Xiao Peng, Cheng Samuel, Stankovic Vladimir, Vukobratovic Dejan
Department of Computer Science and Technology, Tongji University, Shanghai 201804, China.
The School of Electrical and Computer Engineering, University of Oklahoma, Tulsa, OK 73019, USA.
Entropy (Basel). 2020 Mar 11;22(3):314. doi: 10.3390/e22030314.

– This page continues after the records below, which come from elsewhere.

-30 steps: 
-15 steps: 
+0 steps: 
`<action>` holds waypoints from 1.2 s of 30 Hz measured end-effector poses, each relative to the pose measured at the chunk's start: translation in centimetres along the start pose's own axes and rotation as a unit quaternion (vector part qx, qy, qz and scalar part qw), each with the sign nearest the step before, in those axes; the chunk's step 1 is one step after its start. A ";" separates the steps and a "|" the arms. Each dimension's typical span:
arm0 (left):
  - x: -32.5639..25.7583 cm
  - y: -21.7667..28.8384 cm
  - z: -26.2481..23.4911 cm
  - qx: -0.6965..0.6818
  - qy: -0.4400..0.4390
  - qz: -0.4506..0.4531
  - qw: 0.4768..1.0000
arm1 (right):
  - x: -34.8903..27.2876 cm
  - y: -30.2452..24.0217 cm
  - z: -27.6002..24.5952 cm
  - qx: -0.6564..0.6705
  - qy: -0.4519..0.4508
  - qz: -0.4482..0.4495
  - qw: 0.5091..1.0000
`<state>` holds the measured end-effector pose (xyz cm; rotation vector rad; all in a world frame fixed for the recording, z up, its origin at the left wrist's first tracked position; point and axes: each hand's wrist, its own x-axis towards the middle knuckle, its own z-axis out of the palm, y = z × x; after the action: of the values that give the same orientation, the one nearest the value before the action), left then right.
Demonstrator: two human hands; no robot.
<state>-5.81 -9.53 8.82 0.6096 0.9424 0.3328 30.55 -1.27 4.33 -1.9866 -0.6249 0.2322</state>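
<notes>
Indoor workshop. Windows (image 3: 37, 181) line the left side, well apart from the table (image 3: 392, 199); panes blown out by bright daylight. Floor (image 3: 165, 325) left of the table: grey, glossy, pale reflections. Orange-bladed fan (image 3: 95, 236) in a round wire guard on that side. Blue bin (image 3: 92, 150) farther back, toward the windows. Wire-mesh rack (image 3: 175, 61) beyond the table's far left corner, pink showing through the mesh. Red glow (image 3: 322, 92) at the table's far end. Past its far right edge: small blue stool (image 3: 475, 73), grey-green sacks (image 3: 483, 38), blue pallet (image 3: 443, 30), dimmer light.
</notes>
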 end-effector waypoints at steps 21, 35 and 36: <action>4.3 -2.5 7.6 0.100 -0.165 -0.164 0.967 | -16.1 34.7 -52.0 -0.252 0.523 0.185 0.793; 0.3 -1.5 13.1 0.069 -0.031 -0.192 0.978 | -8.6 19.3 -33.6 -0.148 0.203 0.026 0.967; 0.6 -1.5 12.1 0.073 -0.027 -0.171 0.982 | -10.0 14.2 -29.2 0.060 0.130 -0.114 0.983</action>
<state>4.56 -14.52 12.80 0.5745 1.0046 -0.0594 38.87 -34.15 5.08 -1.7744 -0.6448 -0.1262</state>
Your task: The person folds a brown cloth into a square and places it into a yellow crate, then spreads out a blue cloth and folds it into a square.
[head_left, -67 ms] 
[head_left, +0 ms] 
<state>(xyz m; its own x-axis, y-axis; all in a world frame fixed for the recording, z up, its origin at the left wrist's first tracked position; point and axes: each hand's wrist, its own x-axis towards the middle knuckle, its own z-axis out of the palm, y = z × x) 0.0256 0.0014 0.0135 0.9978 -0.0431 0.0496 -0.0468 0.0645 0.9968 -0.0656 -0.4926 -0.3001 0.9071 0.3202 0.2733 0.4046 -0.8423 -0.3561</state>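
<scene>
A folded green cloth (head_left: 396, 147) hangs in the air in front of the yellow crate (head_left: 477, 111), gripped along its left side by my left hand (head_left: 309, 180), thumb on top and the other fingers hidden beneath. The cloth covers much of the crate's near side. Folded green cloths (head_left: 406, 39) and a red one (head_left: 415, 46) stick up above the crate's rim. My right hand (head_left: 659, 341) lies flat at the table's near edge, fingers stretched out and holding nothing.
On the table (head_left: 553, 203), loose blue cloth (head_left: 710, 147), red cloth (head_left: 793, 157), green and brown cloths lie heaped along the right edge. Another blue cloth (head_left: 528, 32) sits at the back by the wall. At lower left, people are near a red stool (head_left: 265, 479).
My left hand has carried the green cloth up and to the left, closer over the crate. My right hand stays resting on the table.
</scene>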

Federated learning is a decentralized topology of deep learning, that trains a shared model through data distributed among each client (like mobile phones, wearable devices), in order to ensure data privacy by avoiding raw data exposed in data center (server). After each client computes a new model parameter by stochastic gradient descent (SGD) based on their own local data, these locally-computed parameters will be aggregated to generate an updated global model. Many current state-of-the-art studies aggregate different client-computed parameters by averaging them, but none theoretically explains why averaging parameters is a good approach. In this paper, we treat each client computed parameter as a random vector because of the stochastic properties of SGD, and estimate mutual information between two client computed parameters at different training phases using two methods in two learning tasks. The results confirm the correlation between different clients and show an increasing trend of mutual information with training iteration. However, when we further compute the distance between client computed parameters, we find that parameters are getting more correlated while not getting closer. This phenomenon suggests that averaging parameters may not be the optimum way of aggregating trained parameters.
联邦学习是深度学习的一种去中心化拓扑结构,它通过分布在每个客户端(如手机、可穿戴设备)的数据来训练一个共享模型,以避免原始数据暴露在数据中心(服务器)从而确保数据隐私。每个客户端基于自身的本地数据通过随机梯度下降(SGD)计算出一个新的模型参数后,这些本地计算的参数将被聚合以生成一个更新的全局模型。当前许多前沿研究通过对不同客户端计算的参数求平均来进行聚合,但从理论上没有解释为什么平均参数是一种好方法。在本文中,由于随机梯度下降的随机性,我们将每个客户端计算的参数视为一个随机向量,并在两个学习任务中使用两种方法估计不同训练阶段两个客户端计算的参数之间的互信息。结果证实了不同客户端之间的相关性,并显示出互信息随训练迭代呈增加趋势。然而,当我们进一步计算客户端计算的参数之间的距离时,我们发现参数之间的相关性越来越高,但并没有变得更接近。这种现象表明平均参数可能不是聚合训练参数的最佳方式。